### YOUR OBJECTIVE
Could you transcribe the material below exactly, without leaving out a single line?

--- SUPPLIED DATA ---

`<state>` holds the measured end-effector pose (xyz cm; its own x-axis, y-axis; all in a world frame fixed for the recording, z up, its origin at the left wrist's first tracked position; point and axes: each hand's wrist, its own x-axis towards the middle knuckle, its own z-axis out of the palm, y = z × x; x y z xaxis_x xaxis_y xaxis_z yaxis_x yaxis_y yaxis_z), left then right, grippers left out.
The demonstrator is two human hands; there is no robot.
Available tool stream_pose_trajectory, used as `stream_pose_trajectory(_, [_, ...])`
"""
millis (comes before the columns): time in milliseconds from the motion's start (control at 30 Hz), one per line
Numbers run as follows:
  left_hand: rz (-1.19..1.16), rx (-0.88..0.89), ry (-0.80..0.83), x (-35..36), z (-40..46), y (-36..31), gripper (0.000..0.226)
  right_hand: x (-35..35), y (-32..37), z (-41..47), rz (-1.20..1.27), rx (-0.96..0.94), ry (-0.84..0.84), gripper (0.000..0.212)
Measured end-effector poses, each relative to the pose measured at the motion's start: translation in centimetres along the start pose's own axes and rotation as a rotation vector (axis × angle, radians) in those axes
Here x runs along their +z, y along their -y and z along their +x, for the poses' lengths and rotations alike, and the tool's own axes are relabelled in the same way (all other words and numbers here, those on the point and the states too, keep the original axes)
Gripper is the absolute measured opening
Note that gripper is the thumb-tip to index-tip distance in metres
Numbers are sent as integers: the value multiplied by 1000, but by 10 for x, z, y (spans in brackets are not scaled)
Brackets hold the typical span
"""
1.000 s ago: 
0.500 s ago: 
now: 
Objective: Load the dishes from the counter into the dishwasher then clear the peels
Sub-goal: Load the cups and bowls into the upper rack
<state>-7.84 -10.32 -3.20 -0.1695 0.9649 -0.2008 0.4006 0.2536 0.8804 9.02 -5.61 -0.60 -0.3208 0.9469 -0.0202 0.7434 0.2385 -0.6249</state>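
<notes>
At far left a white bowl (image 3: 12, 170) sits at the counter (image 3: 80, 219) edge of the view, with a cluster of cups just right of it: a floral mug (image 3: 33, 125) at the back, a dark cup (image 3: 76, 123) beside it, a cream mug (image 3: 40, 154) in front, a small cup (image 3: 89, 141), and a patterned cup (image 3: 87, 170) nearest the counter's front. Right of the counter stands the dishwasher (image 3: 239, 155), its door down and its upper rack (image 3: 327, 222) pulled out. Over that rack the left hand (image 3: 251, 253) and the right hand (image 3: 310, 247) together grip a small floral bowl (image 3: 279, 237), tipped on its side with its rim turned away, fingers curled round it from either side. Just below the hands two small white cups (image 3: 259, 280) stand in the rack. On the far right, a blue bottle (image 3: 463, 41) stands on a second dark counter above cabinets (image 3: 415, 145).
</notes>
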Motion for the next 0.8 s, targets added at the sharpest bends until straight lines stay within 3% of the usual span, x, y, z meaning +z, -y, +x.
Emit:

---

### ANSWER AREA
`<state>` holds the measured end-effector pose (xyz cm; its own x-axis, y-axis; all in a world frame fixed for the recording, z up, its origin at the left wrist's first tracked position; point and axes: each hand's wrist, its own x-axis towards the middle knuckle, its own z-axis out of the palm, y = z × x; x y z xaxis_x xaxis_y xaxis_z yaxis_x yaxis_y yaxis_z), left then right, grippers left out.
The demonstrator is two human hands; there is no robot.
Available tool stream_pose_trajectory, used as `stream_pose_trajectory(_, [_, ...])`
"""
millis (comes before the columns): time in milliseconds from the motion's start (control at 30 Hz), one per line
Numbers run as follows:
  left_hand: rz (-1.19..1.16), rx (-0.88..0.89), ry (-0.80..0.83), x (-35..36), z (-40..46), y (-36..31), gripper (0.000..0.226)
  right_hand: x (-35..35), y (-32..37), z (-41..47), rz (-1.20..1.27), rx (-0.96..0.94), ry (-0.84..0.84), gripper (0.000..0.212)
Measured end-effector poses, each relative to the pose measured at the motion's start: translation in centimetres along the start pose's own axes and rotation as a rotation vector (axis × angle, radians) in those axes
Here x runs along their +z, y along their -y and z along their +x, for the poses' lengths and rotations alike, and the tool's own axes are relabelled in the same way (all other words and numbers here, those on the point and the states too, keep the original axes)
Gripper is the absolute measured opening
Note that gripper is the thumb-tip to index-tip distance in metres
Numbers are sent as integers: the value multiplied by 1000, but by 10 for x, z, y (spans in brackets are not scaled)
Brackets hold the typical span
"""
1.000 s ago: 
0.500 s ago: 
now: 
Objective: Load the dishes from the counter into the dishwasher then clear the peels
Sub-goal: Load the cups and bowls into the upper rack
<state>-7.84 -10.32 -3.20 -0.1695 0.9649 -0.2008 0.4006 0.2536 0.8804 9.02 -5.61 -0.60 -0.3208 0.9469 -0.0202 0.7434 0.2385 -0.6249</state>
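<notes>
At far left a white bowl (image 3: 12, 170) sits at the counter (image 3: 80, 219) edge of the view, with a cluster of cups just right of it: a floral mug (image 3: 33, 125) at the back, a dark cup (image 3: 76, 123) beside it, a cream mug (image 3: 40, 154) in front, a small cup (image 3: 89, 141), and a patterned cup (image 3: 87, 170) nearest the counter's front. Right of the counter stands the dishwasher (image 3: 239, 155), its door down and its upper rack (image 3: 327, 222) pulled out. Over that rack the left hand (image 3: 251, 253) and the right hand (image 3: 310, 247) together grip a small floral bowl (image 3: 279, 237), tipped on its side with its rim turned away, fingers curled round it from either side. Just below the hands two small white cups (image 3: 259, 280) stand in the rack. On the far right, a blue bottle (image 3: 463, 41) stands on a second dark counter above cabinets (image 3: 415, 145).
</notes>
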Motion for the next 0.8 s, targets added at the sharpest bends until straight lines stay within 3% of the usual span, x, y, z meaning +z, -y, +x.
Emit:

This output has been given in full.